A randomized trial of acupuncture vs. sham acupuncture vs. nothing in treatment of osteoarthritis of the knee showed a significant improvement in pain and joint symptoms at 8 weeks for acupuncture itself.

That is the good news. The bad news is that the effect is lost after 8 weeks, calling its clinical importance into question. In addition, sham acupuncture (superficial needling of non-acupuncture points) was more effective than doing nothing, suggesting a strong effect of getting any treatment. As the accompanying commentary puts it:
The bottom line from Witt and colleagues’ large, long, and high-quality study of acupuncture for knee osteoarthritis is that doing something is better than doing nothing. The question is whether one sort of doing something is better than any other sort.
I've blogged previously on the need for rigourous trials of alternative and complementary approaches, and while acupuncture enthusiasts might see this trial as good news, the data suggest at most a more rapid improvement in the acupuncture group.

I also noted the negative trial of Echinacae on rhinovirus infection in the NEJM. Big surprise.

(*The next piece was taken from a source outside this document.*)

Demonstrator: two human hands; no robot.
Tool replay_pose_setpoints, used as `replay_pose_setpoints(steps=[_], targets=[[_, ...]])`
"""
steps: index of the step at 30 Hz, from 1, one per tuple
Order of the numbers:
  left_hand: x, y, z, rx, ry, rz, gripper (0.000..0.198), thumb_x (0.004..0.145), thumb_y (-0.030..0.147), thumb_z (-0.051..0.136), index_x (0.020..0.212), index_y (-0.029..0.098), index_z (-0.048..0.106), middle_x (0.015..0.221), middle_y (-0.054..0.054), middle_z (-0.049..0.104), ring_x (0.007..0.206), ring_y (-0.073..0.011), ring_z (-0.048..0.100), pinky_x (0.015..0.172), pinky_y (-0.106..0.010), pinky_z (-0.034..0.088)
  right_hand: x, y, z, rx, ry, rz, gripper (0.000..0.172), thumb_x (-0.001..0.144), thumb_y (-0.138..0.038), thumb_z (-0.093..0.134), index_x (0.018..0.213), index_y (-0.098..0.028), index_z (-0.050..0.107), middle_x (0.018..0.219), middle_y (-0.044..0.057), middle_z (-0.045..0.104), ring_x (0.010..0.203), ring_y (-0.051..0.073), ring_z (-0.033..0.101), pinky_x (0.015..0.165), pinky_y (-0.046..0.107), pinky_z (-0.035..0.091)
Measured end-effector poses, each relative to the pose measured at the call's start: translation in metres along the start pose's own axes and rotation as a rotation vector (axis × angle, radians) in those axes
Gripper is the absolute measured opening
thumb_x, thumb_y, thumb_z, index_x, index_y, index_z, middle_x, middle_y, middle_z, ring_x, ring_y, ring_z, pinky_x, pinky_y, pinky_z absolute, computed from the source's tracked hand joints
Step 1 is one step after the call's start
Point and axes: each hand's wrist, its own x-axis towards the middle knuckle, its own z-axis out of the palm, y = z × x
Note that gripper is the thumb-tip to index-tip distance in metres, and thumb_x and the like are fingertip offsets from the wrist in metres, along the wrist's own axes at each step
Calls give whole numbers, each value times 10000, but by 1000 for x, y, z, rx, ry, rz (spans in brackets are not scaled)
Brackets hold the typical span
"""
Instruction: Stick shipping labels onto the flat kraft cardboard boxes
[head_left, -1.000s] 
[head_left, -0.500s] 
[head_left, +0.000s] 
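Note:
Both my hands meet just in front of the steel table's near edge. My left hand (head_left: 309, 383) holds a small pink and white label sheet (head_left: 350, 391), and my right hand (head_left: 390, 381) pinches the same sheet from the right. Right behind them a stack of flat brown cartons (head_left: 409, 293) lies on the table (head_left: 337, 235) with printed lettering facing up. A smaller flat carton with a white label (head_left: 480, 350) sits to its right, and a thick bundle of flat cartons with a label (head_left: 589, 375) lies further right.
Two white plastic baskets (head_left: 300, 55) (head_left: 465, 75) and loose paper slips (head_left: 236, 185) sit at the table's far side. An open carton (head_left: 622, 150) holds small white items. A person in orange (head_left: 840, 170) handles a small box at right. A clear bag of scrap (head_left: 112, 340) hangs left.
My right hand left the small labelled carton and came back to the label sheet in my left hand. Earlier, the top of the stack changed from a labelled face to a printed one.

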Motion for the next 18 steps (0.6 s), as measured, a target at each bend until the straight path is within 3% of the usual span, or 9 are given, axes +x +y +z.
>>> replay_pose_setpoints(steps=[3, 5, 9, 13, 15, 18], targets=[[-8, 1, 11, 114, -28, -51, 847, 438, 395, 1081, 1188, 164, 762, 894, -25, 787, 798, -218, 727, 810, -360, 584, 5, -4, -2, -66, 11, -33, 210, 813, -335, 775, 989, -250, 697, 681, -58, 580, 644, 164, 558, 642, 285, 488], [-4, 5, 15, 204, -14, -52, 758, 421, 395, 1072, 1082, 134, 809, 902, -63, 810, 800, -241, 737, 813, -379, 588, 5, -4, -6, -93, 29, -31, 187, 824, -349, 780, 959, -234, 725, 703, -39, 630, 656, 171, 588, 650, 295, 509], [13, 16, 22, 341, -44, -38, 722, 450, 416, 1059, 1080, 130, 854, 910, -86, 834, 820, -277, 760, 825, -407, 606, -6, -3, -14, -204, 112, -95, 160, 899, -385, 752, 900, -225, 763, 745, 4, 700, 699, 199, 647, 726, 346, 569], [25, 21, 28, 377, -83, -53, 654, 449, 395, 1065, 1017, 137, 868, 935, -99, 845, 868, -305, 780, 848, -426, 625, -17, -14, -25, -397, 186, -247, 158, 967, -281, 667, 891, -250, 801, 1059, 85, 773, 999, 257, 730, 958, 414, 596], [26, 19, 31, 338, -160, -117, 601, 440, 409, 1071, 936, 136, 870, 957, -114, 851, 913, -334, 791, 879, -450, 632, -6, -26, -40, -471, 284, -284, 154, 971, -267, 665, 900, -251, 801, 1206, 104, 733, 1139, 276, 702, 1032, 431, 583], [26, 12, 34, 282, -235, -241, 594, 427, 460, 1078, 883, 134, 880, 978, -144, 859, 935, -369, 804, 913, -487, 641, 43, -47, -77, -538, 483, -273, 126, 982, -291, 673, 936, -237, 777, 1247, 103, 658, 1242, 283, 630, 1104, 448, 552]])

The accompanying editorial notes the resistance to logic among supporters of such supplements:
The Web page of a naturopathic organization that participated in a recent negative trial of echinacea2 paraphrased the authors as follows: "Weber and the other researchers conclude that other echinacea preparations and dosing regimens may be effective for the treatment of colds, even though the product they tested in children was not."
which nicely points out the problem of those who "believe" no matter how much negative data accumulates.

Thursday, August 04, 2005

Startling Statistic

We had a talk at Grand Rounds this morning on health care costs, and the speaker noted the following:

Starbucks pays most of the medical premiums for workers with >20 hours per week and now spends more on medical care than coffee.

Amazing, if true.

Wednesday, August 03, 2005

Foot care

I had the honor of meeting John Vonhof, probably the world's most eminent expert on foot care for athletes, when he worked at the same aid station I did at Western States. John started out helping athletes at ultramarathons and adventure races with foot problems, learned more and more about it until he wrote a book which became the bible of athletic foot care.

My friend Geoff bought the book before Western States this year, and to his amazement did not have a single blister after running 100 miles of often steep, rocky trail.

John has now started a blog devoted to, what else, foot care and I recommend it and his book whole-heartedly.